= Instructions for the task =
Give a verbatim repeat of the lines that run from the line containing "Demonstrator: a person" to the end of the data below.

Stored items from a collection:

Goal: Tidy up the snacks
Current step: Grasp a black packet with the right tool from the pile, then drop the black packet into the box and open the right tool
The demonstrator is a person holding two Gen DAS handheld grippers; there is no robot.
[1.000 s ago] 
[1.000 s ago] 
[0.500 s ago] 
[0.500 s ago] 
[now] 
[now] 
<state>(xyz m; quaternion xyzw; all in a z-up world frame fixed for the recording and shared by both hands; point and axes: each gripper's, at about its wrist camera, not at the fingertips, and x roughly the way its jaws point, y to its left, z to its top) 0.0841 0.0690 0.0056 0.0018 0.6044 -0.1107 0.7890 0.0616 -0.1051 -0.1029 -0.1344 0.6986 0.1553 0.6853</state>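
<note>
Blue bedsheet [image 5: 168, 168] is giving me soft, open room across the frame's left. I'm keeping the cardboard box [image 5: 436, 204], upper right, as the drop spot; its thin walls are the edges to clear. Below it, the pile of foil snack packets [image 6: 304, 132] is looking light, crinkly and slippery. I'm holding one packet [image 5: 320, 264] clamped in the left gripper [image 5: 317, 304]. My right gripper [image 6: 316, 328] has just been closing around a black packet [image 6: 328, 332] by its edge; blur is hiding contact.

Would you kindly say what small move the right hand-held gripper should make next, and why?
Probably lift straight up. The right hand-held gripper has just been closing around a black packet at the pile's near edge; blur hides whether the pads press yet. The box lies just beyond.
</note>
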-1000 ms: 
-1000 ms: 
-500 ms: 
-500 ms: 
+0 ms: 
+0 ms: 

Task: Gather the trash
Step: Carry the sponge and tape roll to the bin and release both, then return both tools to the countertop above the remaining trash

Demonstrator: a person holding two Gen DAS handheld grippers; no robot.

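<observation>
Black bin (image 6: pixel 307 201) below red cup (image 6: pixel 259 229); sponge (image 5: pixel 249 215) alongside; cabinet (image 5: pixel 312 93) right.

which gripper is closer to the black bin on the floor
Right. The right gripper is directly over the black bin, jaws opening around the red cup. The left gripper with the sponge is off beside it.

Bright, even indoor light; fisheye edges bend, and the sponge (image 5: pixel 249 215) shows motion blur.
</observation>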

= Reply to the task =
Demonstrator: a person holding two Gen DAS handheld grippers; no robot.

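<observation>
Black bin (image 6: pixel 307 201) below red cup (image 6: pixel 259 229); sponge (image 5: pixel 249 215) alongside; cabinet (image 5: pixel 312 93) right.

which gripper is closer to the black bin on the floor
Right. The right gripper is directly over the black bin, jaws opening around the red cup. The left gripper with the sponge is off beside it.

Bright, even indoor light; fisheye edges bend, and the sponge (image 5: pixel 249 215) shows motion blur.
</observation>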

With that, the exercise is complete.